__WORK INSTRUCTIONS__.
Nothing is needed except the lines below that run from the one with "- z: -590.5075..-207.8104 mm" through the one with "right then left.", repeated exactly.

__INFORMATION SUPPLIED__.
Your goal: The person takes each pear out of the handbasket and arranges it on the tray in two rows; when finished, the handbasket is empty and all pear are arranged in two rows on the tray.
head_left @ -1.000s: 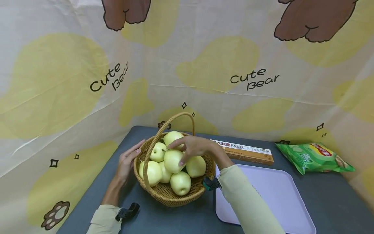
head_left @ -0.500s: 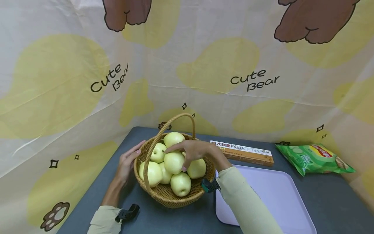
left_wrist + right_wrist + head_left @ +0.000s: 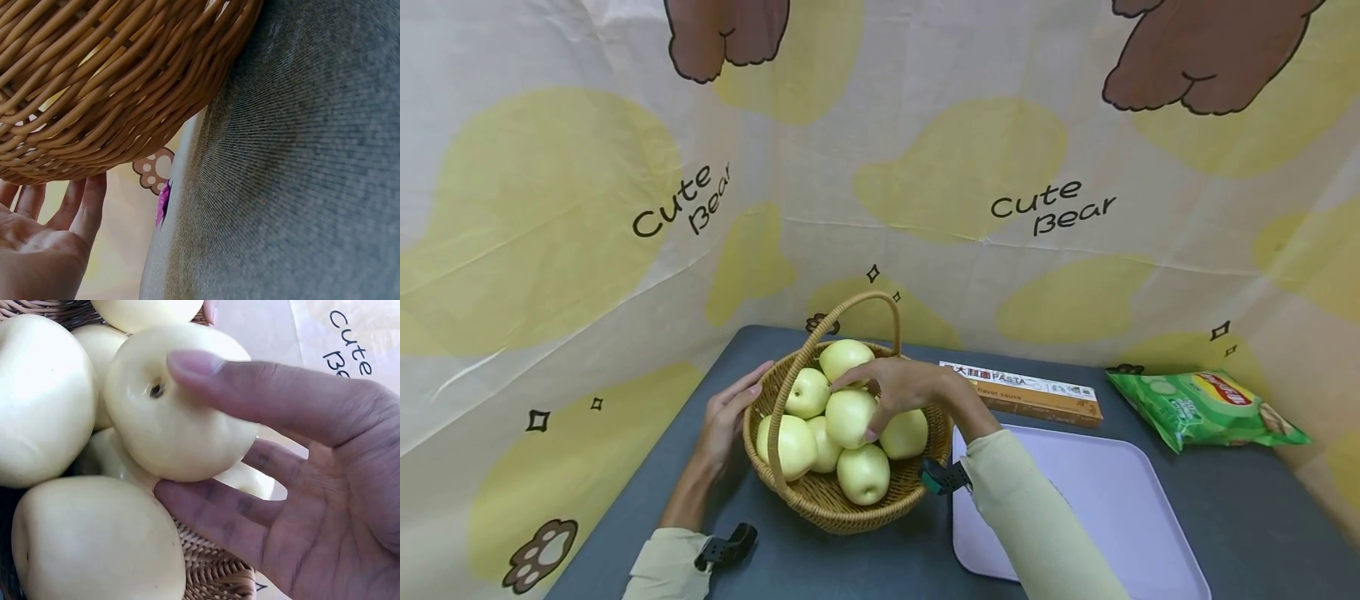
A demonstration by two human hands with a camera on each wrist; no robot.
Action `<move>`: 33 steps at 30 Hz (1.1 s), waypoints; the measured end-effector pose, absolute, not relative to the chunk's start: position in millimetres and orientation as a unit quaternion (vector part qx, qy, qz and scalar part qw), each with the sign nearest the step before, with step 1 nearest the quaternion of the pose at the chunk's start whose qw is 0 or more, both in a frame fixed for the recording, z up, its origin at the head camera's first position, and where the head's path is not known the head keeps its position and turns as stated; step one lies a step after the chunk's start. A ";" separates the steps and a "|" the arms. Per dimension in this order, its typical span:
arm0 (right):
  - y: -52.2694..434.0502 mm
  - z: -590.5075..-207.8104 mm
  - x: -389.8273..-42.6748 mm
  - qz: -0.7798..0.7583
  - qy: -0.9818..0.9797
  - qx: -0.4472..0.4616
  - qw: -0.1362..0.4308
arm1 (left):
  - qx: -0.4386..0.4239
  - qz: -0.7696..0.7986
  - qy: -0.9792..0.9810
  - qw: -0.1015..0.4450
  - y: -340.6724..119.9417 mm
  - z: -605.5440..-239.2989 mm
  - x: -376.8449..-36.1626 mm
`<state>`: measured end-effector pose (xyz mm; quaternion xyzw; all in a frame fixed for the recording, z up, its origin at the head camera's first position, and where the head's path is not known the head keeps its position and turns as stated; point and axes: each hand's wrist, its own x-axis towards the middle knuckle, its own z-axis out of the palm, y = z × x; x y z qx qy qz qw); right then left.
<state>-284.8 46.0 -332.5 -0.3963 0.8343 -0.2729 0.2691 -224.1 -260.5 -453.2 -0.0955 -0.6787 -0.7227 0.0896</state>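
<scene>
Gripping an apple [image 3: 848, 416] atop the basket [image 3: 820, 498]: right hand [image 3: 901, 390], fingers curled round. Left hand [image 3: 724, 421] flat, fingers straight, against basket's left wall.

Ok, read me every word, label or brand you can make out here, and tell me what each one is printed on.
"Cute Bear": backdrop cloth, printed twice, left and right.
"PASTA": top of the long pasta box behind the basket.
"flavor sauce": orange side of the same box; the characters before "PASTA" and the rest are too small to read.
Green snack bag: a red and yellow logo, too blurred to read.
</scene>
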 end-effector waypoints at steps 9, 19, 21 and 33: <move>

__OUTPUT OF THE EXERCISE__.
  - z: -590.5075..-207.8104 mm
  - x: -389.8273..-42.6748 mm
  - qz: -0.7798..0.7583
  - qy: -0.9818..0.9797
  - qx: -0.4472..0.4616
  - qw: -0.1362..0.4308
arm1 (left):
  - qx: -0.4386..0.4239
  - qz: -0.7696..0.7986
  - qy: -0.9792..0.9810
  - qw: -0.1015..0.4450
  - y: -340.6724..119.9417 mm
  - z: -605.5440..-239.2989 mm
  - x: -376.8449..-36.1626 mm
`<state>`: measured end-effector pose (xyz mm; quaternion xyzw; all in a frame fixed for the recording, z up, its origin at the head camera's first position, and where the head's path is not known the head keeps its position and turns as stated; point and axes: each hand's wrist, its own x-axis towards the middle knuckle, its own z-axis out of the palm, y = z × x; x y z qx qy qz qw); right then left.

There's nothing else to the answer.